--- Exercise aim ---
Could you output exactly the lines from the one containing "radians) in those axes" through the end of the records below, and nothing more?

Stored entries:
***

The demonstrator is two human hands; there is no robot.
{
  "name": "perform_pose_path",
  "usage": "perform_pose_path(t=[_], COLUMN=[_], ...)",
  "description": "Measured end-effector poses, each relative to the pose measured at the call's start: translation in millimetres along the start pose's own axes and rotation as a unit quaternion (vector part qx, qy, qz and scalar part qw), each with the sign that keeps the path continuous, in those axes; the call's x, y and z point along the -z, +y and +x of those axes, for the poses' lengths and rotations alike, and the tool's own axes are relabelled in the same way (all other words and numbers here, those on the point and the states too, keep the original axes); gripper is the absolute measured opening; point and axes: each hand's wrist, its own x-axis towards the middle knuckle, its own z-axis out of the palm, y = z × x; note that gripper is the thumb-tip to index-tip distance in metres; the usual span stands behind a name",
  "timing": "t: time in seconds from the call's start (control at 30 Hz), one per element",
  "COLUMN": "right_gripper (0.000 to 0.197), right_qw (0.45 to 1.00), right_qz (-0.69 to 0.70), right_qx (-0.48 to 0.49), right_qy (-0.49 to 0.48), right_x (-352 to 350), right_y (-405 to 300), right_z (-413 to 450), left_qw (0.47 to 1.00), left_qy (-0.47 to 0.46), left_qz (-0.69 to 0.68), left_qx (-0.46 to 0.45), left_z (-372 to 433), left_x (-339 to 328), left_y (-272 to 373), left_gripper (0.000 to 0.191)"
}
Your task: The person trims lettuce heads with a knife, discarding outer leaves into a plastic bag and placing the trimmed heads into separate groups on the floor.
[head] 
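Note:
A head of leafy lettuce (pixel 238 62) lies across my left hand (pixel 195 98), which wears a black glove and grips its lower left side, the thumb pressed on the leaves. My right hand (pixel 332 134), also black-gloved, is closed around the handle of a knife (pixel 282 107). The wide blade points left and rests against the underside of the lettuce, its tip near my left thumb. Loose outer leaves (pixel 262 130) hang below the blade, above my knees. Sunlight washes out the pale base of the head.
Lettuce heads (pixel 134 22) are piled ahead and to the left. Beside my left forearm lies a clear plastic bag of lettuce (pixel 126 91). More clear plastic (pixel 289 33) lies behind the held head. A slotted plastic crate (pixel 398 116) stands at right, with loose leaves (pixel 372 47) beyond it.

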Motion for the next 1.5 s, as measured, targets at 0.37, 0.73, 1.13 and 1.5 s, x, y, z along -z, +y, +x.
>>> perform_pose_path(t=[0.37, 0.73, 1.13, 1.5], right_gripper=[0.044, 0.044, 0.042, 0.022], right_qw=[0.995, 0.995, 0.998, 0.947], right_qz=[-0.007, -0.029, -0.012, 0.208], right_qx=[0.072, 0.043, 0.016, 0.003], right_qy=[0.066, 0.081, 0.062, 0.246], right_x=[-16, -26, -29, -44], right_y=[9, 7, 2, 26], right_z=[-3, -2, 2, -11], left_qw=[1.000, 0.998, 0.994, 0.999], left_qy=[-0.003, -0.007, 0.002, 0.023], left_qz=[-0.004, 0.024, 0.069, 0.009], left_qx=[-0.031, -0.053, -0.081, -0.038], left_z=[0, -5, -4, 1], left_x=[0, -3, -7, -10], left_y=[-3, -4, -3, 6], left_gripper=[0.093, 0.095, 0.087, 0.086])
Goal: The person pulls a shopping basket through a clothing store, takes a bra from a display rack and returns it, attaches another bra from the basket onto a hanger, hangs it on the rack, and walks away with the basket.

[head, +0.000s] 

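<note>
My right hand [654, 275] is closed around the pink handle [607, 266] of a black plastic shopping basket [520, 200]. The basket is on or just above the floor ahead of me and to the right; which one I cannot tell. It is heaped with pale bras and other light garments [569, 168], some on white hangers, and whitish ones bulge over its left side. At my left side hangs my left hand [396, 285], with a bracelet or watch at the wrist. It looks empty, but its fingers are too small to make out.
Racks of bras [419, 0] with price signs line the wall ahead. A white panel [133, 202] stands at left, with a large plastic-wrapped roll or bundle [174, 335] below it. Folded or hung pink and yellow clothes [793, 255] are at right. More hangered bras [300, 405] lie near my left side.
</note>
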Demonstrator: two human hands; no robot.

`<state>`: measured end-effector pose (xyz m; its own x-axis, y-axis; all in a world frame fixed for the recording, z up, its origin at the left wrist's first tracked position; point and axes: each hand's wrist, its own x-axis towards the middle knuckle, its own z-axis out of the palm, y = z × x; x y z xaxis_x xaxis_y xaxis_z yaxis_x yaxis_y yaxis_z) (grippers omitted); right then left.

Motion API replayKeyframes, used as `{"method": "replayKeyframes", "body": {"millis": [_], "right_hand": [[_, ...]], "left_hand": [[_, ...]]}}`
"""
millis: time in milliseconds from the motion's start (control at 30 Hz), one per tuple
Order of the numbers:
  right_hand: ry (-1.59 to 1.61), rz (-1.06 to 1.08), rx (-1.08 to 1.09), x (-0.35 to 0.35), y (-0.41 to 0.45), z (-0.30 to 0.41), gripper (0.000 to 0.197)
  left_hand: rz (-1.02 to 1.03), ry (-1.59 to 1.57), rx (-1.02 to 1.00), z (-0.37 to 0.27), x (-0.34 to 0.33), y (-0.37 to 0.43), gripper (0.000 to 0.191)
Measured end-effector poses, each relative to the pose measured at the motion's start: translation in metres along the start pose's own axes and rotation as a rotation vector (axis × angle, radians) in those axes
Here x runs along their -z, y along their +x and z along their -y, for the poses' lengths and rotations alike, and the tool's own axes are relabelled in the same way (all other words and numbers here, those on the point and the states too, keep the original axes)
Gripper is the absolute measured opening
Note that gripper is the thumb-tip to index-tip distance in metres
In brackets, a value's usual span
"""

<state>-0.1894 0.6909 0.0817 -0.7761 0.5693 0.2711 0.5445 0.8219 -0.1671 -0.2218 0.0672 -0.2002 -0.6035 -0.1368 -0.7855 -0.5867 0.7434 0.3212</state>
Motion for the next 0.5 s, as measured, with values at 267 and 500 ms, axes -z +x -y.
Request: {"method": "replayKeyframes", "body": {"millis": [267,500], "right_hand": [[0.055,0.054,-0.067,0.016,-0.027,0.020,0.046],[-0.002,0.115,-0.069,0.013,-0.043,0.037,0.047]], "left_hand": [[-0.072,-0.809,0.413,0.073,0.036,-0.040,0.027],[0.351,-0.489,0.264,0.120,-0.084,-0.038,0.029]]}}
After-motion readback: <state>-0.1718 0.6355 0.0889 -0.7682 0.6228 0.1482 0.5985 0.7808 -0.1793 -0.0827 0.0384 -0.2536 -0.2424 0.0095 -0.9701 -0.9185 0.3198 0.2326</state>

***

--- Output for this exercise ---
Measured end-effector poses, each relative to the pose measured at the motion's start: translation in metres along the start pose's own axes and rotation as a rotation vector (axis × angle, radians) in those axes
Here x runs along their -z, y along their +x and z along their -y, for the poses' lengths and rotations alike, and the tool's own axes are relabelled in the same way (all other words and numbers here, those on the point and the states too, keep the original axes)
Gripper is the absolute measured opening
Note that gripper is the thumb-tip to index-tip distance in metres
In brackets, a value's usual span
"""

<state>-0.1894 0.6909 0.0817 -0.7761 0.5693 0.2711 0.5445 0.8219 -0.1671 -0.2218 0.0672 -0.2002 -0.6035 -0.1368 -0.7855 -0.5867 0.7434 0.3212</state>
Motion for the next 0.5 s, as measured, with values at 267 and 500 ms, axes -z +x -y.
Request: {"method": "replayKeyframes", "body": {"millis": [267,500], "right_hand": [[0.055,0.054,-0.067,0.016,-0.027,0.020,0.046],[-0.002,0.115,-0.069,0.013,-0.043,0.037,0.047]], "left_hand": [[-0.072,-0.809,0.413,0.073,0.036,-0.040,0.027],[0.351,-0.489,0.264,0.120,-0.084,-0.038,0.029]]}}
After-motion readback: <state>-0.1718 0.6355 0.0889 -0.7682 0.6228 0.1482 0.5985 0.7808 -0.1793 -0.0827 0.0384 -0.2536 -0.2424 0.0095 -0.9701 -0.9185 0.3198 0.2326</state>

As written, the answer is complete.